Aim of the exercise:
Once you reach the line containing "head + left" in the data below, restate each line word for word up to and including the one containing "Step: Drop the".

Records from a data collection
>>>>>
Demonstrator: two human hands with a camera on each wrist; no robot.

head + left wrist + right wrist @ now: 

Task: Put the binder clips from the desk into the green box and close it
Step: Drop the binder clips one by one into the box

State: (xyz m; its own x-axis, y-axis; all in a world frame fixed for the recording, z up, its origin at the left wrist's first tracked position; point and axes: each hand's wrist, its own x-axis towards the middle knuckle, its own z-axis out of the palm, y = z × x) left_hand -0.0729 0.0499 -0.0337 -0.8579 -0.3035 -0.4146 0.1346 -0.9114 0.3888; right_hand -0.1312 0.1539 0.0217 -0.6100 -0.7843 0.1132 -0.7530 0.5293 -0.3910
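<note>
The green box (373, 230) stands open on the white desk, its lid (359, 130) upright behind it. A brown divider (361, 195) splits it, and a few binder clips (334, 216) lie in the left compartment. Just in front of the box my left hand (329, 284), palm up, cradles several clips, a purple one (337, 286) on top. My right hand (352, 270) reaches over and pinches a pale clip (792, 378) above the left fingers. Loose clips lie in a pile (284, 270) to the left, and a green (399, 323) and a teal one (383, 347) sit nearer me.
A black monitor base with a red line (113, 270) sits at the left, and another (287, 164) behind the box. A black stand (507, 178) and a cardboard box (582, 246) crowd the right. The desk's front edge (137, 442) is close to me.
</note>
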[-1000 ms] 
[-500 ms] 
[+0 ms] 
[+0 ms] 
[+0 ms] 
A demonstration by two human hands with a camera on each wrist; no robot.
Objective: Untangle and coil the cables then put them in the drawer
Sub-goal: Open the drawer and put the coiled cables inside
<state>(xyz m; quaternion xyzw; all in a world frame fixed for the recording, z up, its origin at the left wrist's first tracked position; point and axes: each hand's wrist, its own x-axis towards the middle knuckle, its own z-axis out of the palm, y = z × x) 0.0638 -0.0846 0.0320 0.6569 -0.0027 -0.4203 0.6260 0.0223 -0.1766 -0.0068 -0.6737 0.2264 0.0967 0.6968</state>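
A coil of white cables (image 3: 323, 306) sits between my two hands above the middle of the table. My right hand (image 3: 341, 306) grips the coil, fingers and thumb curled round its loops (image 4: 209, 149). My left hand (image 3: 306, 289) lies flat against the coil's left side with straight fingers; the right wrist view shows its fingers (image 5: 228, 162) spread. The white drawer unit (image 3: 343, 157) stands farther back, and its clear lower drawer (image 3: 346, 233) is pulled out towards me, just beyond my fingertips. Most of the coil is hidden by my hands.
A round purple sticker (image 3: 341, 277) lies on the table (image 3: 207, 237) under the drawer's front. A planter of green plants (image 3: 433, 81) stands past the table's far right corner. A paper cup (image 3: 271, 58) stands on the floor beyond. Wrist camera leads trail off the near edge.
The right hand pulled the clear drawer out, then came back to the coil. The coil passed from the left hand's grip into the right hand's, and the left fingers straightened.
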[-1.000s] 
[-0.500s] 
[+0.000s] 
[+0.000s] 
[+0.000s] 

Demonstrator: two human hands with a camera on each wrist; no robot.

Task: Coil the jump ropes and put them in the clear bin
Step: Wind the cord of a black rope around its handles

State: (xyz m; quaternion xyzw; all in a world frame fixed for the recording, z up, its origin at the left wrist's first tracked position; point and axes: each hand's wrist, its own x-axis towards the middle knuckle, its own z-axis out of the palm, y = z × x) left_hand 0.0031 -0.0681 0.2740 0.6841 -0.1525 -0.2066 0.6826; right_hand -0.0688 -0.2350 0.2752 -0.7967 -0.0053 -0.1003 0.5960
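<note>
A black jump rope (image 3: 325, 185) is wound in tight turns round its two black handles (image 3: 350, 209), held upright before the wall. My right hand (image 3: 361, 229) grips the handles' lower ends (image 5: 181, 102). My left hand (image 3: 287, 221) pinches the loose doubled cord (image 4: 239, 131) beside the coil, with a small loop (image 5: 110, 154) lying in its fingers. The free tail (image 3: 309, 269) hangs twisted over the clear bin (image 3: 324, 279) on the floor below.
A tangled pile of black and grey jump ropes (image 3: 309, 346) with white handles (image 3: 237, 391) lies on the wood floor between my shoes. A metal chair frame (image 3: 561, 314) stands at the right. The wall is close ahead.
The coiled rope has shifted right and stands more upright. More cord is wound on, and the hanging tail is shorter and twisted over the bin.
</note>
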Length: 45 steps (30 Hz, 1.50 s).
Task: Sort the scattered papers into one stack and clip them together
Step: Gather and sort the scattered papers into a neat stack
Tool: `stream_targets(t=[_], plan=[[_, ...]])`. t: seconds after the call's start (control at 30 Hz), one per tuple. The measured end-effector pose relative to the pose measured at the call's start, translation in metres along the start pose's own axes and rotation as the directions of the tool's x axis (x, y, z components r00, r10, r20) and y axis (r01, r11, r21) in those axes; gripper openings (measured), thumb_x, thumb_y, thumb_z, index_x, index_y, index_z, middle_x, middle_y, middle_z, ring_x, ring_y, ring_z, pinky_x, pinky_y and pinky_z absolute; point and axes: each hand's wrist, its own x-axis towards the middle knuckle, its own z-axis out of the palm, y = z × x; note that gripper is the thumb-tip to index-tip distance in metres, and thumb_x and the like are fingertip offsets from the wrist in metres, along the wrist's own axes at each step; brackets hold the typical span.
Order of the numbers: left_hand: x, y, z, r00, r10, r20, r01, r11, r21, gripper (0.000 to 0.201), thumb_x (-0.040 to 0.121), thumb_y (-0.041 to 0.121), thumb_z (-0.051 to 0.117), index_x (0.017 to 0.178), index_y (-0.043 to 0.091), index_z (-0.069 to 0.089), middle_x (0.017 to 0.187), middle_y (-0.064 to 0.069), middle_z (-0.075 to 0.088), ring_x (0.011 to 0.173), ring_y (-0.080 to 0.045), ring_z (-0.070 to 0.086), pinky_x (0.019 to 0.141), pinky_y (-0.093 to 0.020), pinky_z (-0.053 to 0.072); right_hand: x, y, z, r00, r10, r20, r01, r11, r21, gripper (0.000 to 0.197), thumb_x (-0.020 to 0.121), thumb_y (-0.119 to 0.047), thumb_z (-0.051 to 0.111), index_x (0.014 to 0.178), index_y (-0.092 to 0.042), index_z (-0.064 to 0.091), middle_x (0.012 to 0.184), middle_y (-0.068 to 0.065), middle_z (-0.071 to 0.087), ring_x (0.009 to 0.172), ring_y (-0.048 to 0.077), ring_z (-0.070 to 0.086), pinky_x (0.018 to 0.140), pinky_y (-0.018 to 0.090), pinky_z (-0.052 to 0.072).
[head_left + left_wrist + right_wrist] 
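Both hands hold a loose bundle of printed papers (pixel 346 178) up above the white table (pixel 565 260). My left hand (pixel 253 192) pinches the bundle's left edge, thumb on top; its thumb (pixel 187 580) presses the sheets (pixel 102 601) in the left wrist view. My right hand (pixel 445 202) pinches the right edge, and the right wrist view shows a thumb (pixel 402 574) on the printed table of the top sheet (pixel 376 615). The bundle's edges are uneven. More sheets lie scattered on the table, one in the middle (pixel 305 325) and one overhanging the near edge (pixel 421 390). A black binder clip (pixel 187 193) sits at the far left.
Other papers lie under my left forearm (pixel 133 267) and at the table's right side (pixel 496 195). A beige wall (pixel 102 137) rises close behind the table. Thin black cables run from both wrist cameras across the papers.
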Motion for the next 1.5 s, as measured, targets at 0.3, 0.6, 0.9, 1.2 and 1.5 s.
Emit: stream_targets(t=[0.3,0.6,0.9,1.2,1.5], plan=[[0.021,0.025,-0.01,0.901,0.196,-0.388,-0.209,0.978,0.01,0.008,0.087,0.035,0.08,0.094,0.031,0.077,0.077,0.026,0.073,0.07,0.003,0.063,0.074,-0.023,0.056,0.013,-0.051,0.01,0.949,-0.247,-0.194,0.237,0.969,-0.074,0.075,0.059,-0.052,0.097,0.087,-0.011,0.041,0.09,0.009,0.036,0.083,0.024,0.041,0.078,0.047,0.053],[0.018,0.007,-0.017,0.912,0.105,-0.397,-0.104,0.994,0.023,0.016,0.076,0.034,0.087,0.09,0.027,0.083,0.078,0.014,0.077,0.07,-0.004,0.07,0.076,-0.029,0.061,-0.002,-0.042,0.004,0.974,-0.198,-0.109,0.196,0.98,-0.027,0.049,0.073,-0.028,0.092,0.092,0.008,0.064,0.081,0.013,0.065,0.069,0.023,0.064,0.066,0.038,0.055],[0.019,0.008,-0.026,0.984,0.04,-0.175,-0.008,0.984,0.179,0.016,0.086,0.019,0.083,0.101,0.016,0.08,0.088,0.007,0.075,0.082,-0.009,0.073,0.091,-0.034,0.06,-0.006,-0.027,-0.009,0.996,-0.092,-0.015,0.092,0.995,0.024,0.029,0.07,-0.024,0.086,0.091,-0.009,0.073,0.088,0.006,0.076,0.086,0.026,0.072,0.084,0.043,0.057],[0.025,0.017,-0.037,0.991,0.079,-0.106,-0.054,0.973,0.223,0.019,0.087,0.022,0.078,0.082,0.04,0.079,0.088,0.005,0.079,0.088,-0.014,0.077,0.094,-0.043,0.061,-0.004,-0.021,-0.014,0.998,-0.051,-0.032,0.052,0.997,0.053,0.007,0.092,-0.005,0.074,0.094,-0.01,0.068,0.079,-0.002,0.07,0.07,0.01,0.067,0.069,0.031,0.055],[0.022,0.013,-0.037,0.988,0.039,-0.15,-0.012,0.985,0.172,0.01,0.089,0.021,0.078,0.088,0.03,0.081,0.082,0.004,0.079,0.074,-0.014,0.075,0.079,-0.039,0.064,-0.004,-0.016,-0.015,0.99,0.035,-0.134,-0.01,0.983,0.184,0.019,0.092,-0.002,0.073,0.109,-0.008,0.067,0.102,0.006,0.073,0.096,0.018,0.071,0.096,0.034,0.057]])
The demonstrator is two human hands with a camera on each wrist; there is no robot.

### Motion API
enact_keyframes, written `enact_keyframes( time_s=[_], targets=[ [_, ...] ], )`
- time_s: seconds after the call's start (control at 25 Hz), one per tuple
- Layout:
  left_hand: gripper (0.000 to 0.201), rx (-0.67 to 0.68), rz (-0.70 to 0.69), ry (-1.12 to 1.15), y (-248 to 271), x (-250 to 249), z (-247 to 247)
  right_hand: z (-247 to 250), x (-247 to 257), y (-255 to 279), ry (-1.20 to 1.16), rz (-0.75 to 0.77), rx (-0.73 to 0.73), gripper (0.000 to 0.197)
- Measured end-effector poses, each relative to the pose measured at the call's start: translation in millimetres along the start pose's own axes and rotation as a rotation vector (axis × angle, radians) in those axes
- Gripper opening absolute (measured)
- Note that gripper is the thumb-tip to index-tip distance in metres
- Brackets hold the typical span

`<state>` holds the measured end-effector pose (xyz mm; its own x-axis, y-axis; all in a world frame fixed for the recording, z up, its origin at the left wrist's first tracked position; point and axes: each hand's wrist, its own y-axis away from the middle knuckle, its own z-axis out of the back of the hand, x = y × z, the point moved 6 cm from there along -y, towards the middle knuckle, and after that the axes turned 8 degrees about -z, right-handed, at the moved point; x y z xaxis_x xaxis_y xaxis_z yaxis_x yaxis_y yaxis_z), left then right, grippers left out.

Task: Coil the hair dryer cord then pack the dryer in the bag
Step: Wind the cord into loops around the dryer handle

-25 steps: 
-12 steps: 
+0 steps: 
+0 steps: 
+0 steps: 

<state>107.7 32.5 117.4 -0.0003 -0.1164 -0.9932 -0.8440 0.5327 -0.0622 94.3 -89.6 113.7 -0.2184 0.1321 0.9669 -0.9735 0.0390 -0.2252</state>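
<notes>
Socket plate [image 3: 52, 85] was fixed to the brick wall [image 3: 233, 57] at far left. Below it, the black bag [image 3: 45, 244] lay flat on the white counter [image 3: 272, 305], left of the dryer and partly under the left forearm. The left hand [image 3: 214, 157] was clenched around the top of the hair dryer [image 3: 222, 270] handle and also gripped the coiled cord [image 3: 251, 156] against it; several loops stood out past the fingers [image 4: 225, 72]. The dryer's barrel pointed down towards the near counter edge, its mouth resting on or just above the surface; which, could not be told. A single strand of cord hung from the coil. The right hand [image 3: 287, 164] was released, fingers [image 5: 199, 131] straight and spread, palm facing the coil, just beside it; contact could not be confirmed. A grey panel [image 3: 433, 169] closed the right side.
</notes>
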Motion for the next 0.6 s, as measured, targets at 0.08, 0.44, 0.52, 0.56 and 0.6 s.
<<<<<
Task output:
head + left wrist + right wrist @ now: 

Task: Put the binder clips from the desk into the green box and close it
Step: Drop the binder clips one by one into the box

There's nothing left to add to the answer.